Burnside was a special point of reference for the Flood Brothers (they’d found their moniker spray painted on a dumpster while on a break behind Buddy Guy’s club Legends). Though they had concocted their unique blues recipe on their own, they knew they shared a kinship with the down slash-and-moan sound of the Mississippi hills — dubbed “World Boogie” by the natives.

“Big Daddy” R.L. Burnside had not only helped found but he eventually (literally) fathered a distinctive blues sound that, like the westside sound of Chicago, evolved from the hardship economics that dominated the lives of much of their audience. You had to do less with more, fewer musicians, louder dynamics to cover and a flexible, sometimes pop setlist to hold the diverse musical interests of the working poor. And as the Flood Brothers had already learned, sometimes you could only trust family to respect and keep a musical legacy pure… plus, you can trust family and they work cheap.
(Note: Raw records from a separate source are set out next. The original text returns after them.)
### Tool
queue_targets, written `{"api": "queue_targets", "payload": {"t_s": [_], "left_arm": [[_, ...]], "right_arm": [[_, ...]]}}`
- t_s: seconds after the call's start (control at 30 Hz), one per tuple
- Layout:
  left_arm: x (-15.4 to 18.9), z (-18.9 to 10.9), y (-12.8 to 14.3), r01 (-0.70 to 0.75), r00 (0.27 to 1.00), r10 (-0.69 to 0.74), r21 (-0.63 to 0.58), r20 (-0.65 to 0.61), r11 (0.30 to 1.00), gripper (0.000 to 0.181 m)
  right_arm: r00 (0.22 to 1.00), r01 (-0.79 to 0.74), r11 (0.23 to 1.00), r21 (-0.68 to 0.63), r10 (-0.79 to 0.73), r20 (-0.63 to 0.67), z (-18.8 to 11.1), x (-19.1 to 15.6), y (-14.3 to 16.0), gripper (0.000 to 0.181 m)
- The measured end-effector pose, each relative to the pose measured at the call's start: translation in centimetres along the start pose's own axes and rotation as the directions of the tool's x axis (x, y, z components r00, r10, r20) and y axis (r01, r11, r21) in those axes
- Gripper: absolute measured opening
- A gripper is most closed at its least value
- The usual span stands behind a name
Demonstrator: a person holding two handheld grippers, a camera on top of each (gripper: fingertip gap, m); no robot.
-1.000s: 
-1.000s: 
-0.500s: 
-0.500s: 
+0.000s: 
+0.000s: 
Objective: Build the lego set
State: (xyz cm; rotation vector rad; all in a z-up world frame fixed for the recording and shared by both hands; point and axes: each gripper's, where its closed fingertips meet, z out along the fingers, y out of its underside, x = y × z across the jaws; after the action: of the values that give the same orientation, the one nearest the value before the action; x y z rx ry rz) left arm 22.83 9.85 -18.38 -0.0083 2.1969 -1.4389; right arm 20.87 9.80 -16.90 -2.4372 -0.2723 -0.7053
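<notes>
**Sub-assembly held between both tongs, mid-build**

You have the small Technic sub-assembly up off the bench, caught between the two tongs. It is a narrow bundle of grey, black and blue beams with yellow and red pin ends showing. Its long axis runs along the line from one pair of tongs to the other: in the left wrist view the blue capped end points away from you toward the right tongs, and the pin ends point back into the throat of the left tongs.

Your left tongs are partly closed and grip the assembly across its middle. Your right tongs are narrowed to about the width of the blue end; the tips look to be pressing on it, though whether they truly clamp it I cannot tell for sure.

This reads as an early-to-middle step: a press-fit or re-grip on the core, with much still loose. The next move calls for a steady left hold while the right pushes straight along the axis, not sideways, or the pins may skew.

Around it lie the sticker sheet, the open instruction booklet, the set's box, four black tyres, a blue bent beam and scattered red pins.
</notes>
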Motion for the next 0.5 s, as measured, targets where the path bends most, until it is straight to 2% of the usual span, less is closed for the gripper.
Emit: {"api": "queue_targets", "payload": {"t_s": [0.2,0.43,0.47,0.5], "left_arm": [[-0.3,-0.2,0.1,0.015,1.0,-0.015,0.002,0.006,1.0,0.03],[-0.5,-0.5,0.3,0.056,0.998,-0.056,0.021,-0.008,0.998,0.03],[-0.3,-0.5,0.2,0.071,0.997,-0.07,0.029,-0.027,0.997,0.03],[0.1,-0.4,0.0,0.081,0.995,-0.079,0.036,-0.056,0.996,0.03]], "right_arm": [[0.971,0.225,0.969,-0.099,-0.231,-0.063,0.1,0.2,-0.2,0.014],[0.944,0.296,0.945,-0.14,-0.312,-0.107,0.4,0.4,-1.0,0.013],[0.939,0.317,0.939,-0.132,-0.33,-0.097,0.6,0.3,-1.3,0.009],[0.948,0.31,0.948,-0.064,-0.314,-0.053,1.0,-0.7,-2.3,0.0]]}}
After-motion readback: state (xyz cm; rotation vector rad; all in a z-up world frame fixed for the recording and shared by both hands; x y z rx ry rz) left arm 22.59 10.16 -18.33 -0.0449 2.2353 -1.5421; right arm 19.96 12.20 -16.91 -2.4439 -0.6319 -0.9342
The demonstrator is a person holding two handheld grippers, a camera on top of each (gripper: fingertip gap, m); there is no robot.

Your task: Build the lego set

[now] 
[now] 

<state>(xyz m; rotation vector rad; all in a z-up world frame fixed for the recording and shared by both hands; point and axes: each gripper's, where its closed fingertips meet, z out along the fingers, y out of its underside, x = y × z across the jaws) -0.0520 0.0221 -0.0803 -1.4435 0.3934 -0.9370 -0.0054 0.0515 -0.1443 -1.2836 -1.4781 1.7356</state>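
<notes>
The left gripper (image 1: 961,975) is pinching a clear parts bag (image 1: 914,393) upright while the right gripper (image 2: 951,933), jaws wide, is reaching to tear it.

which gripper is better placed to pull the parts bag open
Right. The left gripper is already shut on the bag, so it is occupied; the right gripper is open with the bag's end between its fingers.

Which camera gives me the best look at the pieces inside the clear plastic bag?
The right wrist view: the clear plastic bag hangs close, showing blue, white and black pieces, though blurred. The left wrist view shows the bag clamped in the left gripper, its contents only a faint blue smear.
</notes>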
It was perhaps providence in the form of a chance meeting in Kirksville, Missouri, with blues prodigy Jimbo Mathus that led the Brothers to Kent Burnsides’ doorstep. Both Mathus and Burnside were familiar with the strong play that distinguished mid-Missouri’s blues scene through their relationship with local impresario and “Blues Santa,” the late B. Griffin.

Suddenly the Flood Brothers were on the road with Burnside. Soon they became part of the extended blues family that was the Burnside clan — collaborating with mainly R.L.’s grandson Kent and sometimes with his cousin Cedric. They were instinct-quick at picking up the quirky, hill country Burnside catalog, because they’d long ago arrived at the same musical place, albeit from a different direction.

Over the years, the Flood Brothers continued to tour constantly, with and without Burnside, but at the same time managed to establish a meaningful presence on their new hometown’s extremely deep-rooted blues scene. This is heartening news, because new blood and the next generation are at the very core of the blues ethos. Family-tight trust and the dignity of generations passing close together are more important to “living blues” than CD sales or airplay ever were. Then, earlier this year, they finally recorded and released a CD in full-fledged partnership with Burnside, called simply “Kent Burnside and the Flood Brothers,” with every track co-written by the Brothers and their Hill Country cousin Kent.

The Flood Brothers are no strangers to the Roots N Blues stage, in fact they’ve played all but one of the annual festivals. This year they’ll take the Missouri Lottery Stage in about the same slot as 2016 (11:30 a.m., Saturday, September 30), though this time, they’ll be joined by Burnside in burning through original road-tested material that is almost criminally collaborative. The diverse partnership is tightly integrated and serves as this year’s Roots N Blues best bet to deliver on blues prophet Jim Dickinson’s oft repeated epitath: “World Boogie is Coming.”